Work item> Each line below must be written out exactly as shown.

********

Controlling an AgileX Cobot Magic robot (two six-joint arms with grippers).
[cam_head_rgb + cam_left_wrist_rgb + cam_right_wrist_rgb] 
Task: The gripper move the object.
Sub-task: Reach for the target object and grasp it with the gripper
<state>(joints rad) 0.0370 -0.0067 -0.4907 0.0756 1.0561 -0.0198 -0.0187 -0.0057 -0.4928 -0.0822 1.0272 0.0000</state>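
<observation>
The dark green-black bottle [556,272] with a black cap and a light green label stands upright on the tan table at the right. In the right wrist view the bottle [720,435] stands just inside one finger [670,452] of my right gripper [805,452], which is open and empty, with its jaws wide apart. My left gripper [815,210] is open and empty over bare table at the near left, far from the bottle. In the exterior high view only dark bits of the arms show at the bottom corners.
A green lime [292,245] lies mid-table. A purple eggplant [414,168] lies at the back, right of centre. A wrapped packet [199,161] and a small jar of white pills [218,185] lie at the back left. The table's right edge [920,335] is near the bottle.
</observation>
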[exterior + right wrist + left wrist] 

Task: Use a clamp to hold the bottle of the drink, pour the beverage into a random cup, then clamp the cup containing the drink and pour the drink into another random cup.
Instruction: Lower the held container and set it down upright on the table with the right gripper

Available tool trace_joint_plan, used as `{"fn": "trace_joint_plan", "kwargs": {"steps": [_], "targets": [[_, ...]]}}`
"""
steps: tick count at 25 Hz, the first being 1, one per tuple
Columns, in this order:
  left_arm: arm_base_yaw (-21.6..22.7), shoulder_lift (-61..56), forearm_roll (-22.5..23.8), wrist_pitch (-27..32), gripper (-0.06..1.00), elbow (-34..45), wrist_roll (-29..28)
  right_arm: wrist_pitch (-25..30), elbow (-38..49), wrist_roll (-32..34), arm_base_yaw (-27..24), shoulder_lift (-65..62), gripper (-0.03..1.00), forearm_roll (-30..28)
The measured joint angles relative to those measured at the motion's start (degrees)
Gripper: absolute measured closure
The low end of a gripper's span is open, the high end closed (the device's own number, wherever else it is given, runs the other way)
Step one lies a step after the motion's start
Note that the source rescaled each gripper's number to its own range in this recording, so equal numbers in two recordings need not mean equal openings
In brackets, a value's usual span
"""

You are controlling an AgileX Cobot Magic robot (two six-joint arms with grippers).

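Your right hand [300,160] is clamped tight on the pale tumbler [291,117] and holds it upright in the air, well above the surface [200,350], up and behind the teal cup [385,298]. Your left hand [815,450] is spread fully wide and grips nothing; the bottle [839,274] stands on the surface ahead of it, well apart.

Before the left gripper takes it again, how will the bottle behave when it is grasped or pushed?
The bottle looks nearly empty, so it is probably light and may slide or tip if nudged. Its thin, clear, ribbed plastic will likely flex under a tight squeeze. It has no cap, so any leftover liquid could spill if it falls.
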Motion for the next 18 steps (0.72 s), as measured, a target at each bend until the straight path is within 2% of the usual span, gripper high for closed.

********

Exercise solution>
Controlling an AgileX Cobot Magic robot (two six-joint arms with grippers).
[cam_head_rgb + cam_left_wrist_rgb + cam_right_wrist_rgb] 
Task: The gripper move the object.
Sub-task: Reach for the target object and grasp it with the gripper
<state>(joints rad) 0.0370 -0.0067 -0.4907 0.0756 1.0561 -0.0198 -0.0187 -0.0057 -0.4928 -0.0822 1.0272 0.0000</state>
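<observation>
The dark green-black bottle [556,272] with a black cap and a light green label stands upright on the tan table at the right. In the right wrist view the bottle [720,435] stands just inside one finger [670,452] of my right gripper [805,452], which is open and empty, with its jaws wide apart. My left gripper [815,210] is open and empty over bare table at the near left, far from the bottle. In the exterior high view only dark bits of the arms show at the bottom corners.
A green lime [292,245] lies mid-table. A purple eggplant [414,168] lies at the back, right of centre. A wrapped packet [199,161] and a small jar of white pills [218,185] lie at the back left. The table's right edge [920,335] is near the bottle.
</observation>
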[exterior + right wrist + left wrist] 

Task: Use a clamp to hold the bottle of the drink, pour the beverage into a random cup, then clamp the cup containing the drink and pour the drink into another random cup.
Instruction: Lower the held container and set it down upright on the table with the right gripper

Available tool trace_joint_plan, used as `{"fn": "trace_joint_plan", "kwargs": {"steps": [_], "targets": [[_, ...]]}}`
"""
steps: tick count at 25 Hz, the first being 1, one per tuple
Columns, in this order:
  left_arm: arm_base_yaw (-21.6..22.7), shoulder_lift (-61..56), forearm_roll (-22.5..23.8), wrist_pitch (-27..32), gripper (-0.06..1.00), elbow (-34..45), wrist_roll (-29..28)
  right_arm: wrist_pitch (-25..30), elbow (-38..49), wrist_roll (-32..34), arm_base_yaw (-27..24), shoulder_lift (-65..62), gripper (-0.03..1.00), forearm_roll (-30..28)
The measured joint angles relative to those measured at the motion's start (degrees)
Gripper: absolute measured closure
The low end of a gripper's span is open, the high end closed (the device's own number, wherever else it is given, runs the other way)
Step one lies a step after the motion's start
Note that the source rescaled each gripper's number to its own range in this recording, so equal numbers in two recordings need not mean equal openings
In brackets, a value's usual span
"""

You are controlling an AgileX Cobot Magic robot (two six-joint arms with grippers).

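Your right hand [300,160] is clamped tight on the pale tumbler [291,117] and holds it upright in the air, well above the surface [200,350], up and behind the teal cup [385,298]. Your left hand [815,450] is spread fully wide and grips nothing; the bottle [839,274] stands on the surface ahead of it, well apart.

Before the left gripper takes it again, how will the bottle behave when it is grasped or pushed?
The bottle looks nearly empty, so it is probably light and may slide or tip if nudged. Its thin, clear, ribbed plastic will likely flex under a tight squeeze. It has no cap, so any leftover liquid could spill if it falls.
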Motion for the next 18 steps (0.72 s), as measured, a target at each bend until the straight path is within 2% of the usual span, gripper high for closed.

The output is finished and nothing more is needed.